That Sucking Sound You Hear

...isn't just the Obama administration.

...Ethisphere, a research think tank that examines whether companies can benefit from using ethical practices, created a TARP Index in December to track losses taxpayers are taking under the TARP program. Since TARP's inception on Oct. 7, 2008, the government has lost $104.2 billion [as of Apr. 10]. The Treasury Dept. did not respond to questions about the losses so far.


The index was created out of skepticism about a remark by Senator Judd Gregg [R-N.H.] that TARP would turn out to be profitable for the government. "It rang hollow for us. [Gregg] was taking into account the imputed interest averaging across these investments," says Alex Brigham, Ethisphere's executive director.
"You can get paid interest, but if you don't get your principal back, who cares?"

...As a result of the plunge in Citigroup's stock since February, Ethisphere has marked down the value of the government's $45 billion investment in the bank, says Linssen.
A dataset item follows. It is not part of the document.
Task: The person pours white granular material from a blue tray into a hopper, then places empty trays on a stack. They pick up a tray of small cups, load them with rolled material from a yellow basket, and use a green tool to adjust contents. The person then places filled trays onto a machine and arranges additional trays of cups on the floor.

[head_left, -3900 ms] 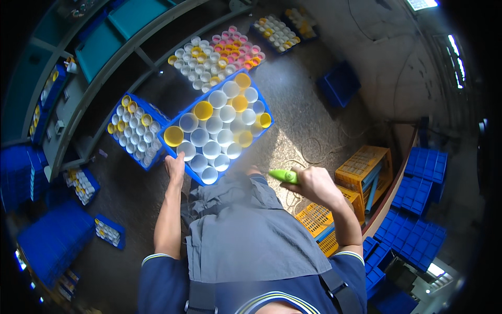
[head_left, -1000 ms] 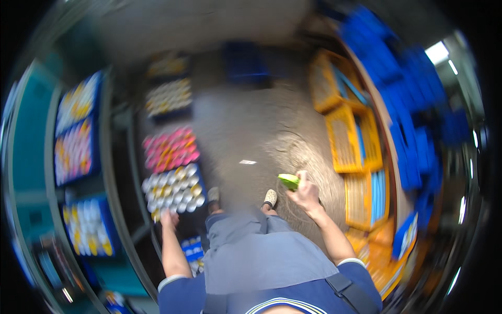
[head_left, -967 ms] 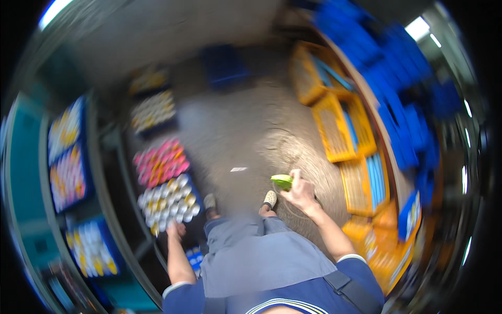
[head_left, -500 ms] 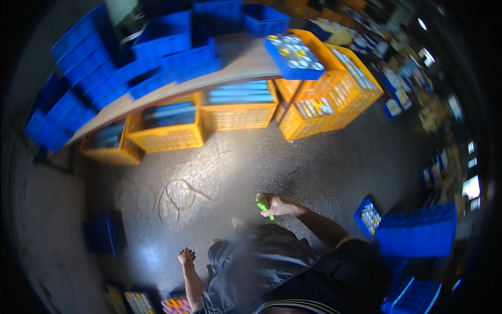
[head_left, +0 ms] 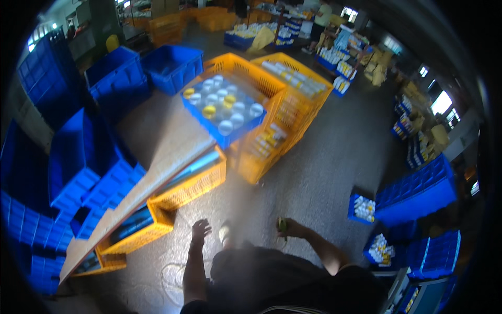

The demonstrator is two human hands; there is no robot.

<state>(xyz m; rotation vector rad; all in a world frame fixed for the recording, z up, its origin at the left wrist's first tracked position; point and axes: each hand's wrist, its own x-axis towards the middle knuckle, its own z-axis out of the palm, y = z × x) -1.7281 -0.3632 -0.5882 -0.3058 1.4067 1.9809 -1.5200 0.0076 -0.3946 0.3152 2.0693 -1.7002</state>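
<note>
Across the concrete floor (head_left: 334, 157), stacked orange crates (head_left: 272, 136) stand ahead with a blue tray of capped white cones (head_left: 225, 107) on top, a long board surface (head_left: 157, 180) runs over lower orange crates, and small blue trays of cones (head_left: 362, 208) sit on the floor to the right, so the walking lane is narrow and a foot could catch a tray or a loose cord near the feet. Low in view, the left hand (head_left: 200, 229) hangs half-open and empty. The right hand (head_left: 294, 228) is closed around a small green cone (head_left: 282, 226); in my judgement a knock against a crate corner could jar it loose.
</note>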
In February, Citi converted $25 billion in preferred shares the government had received into common equity, which translated to a 36% stake in the company. That, plus the conversion of an additional $27.5 billion of other publicly held preferred shares, diluted existing shareholders and sparked a sell-off in Citi's shares. The government's stake is now worth just $13 billion, estimates Linssen.
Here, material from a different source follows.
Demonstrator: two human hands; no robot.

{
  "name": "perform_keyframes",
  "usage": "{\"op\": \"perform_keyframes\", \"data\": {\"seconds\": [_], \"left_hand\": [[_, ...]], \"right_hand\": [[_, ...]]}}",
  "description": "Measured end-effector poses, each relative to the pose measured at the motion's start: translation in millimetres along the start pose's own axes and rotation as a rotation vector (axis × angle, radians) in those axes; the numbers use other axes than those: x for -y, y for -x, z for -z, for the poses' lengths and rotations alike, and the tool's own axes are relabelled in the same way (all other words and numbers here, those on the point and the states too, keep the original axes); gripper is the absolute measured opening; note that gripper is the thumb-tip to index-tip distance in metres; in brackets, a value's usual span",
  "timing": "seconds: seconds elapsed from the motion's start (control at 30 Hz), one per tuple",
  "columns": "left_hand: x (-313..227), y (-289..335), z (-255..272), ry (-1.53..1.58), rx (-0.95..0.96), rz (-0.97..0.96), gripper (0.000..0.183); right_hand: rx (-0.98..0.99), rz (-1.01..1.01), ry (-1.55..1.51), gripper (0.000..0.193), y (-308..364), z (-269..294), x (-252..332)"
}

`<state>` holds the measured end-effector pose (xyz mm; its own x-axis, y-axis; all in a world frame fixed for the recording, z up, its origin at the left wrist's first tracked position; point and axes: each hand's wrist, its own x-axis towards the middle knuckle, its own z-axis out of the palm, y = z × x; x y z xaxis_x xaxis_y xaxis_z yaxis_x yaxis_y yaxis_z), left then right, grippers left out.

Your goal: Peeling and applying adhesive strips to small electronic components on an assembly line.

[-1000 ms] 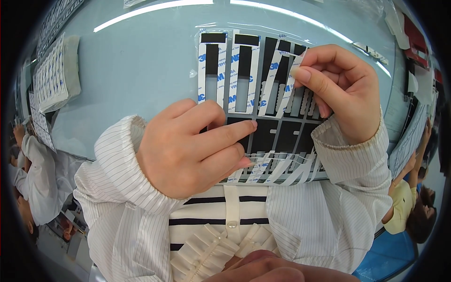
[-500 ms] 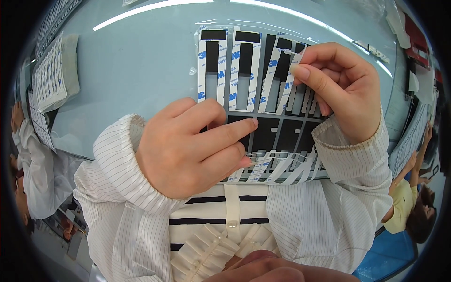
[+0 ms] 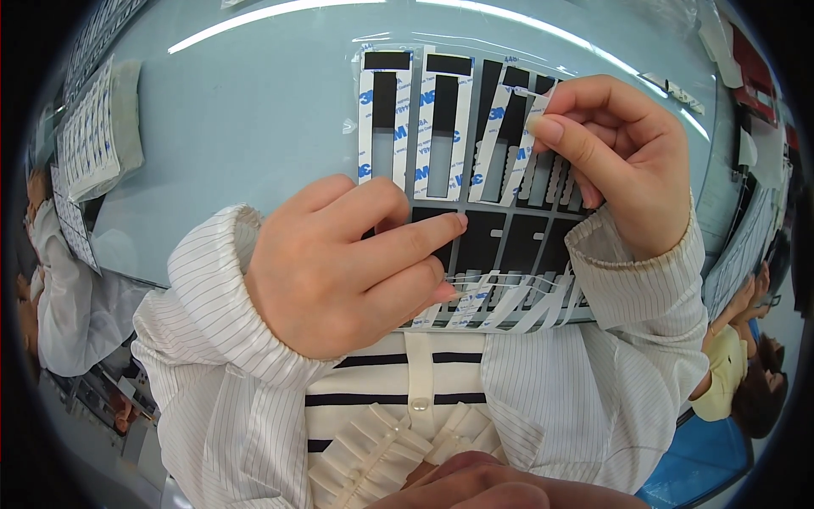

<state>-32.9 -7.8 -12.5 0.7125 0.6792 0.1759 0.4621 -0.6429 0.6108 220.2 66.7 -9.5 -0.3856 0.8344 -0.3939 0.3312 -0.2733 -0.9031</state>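
Behind the left grip (image 3: 339, 271) and right grip (image 3: 627, 161), loose white sleeves (image 3: 216, 297) with thin dark pinstripes end in gathered cuffs (image 3: 627, 257), while farther back between them shows a cream top (image 3: 365, 380) with black bands (image 3: 458, 399), round button (image 3: 420, 405) and pleated ruffles (image 3: 365, 458).

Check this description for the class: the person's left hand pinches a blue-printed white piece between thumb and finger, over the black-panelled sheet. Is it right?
Not quite: the head view shows that the right hand, not the left, pinches the blue-printed white piece between thumb and finger, over the black-panelled sheet.
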Motion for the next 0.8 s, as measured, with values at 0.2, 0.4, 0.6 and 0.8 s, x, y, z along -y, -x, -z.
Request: {"op": "perform_keyframes", "data": {"seconds": [0.2, 0.4, 0.6, 0.8], "left_hand": [[3, -1, -1, 0.004, -0.010, 0.002, 0.021], [0, 1, 1, -0.016, -0.030, -0.009, 0.022], [1, 2, -3, -0.013, -0.020, -0.010, 0.022], [1, 2, -3, -0.012, -0.036, -0.013, 0.022]], "right_hand": [[-0.007, 0.002, 0.005, 0.016, -3, 0, -1], [-0.003, 0.012, -0.015, 0.016, -2, 0, 3], [0.007, -0.002, -0.026, 0.016, -1, 0, -3], [0.000, 0.007, 0.007, 0.016, -1, -1, 0]]}}
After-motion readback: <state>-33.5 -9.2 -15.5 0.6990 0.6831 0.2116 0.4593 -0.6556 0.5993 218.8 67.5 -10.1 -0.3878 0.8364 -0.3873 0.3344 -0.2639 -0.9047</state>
The calculated losses don't include the potential hit the government could take on assets that it has guaranteed for some of these banks, such as $300 billion of Citigroup's assets. "By all indications, it sounds like the government doesn't know what they have in the TARP program," says Linssen. "It doesn't know how much [it has] made. My opinion is they don't know how much they're guaranteeing."
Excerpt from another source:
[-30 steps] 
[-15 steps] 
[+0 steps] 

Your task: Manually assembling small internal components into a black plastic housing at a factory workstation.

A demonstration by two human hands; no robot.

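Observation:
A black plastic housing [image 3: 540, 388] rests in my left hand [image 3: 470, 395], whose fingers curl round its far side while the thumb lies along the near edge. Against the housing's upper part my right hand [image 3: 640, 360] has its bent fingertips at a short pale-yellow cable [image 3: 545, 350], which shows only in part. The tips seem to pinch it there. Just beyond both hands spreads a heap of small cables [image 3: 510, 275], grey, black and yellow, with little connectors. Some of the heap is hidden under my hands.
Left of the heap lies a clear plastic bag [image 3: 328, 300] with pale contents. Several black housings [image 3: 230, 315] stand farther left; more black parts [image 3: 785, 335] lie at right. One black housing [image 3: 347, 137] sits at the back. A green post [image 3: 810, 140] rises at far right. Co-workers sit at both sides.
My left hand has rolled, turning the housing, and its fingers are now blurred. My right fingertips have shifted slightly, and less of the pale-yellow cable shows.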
And no one in the current administration nor Democratic Congress will bother with this little nugget:
Bailouts Don't Create Jobs: Startups Do

...Consider these stats: From 1980 to 2008, startups, defined in this case as companies less than five years old, accounted for all net job growth in the U.S., according to the Kauffman Foundation's Business Dynamics Statistics, a series of reports that rely on newly released data from the Census Bureau. The reports show that average annual net employment growth rate for startups was about 3% a year while the growth of the rest of the U.S. private sector for the same period was about 1.8%.

So, without these startups, the U.S. net employment growth rate would actually be negative.

In other words, if President Barack Obama wants to foster a recovery, a good way to do so through the private sector is to focus on creating and supporting new companies. The current approach of pouring money into decrepit, poorly managed companies is actually a way to reverse job and productivity growth in the U.S.


Sorry. That doesn't fit the descriptive narrative they've chosen. We're doomed.

How's that whole Taliban/Pakistan thing going?


Posted by tree hugging sister at April 24, 2009 07:44 AM

Comments

You can get paid interest, but if you don't get your principal back, who cares?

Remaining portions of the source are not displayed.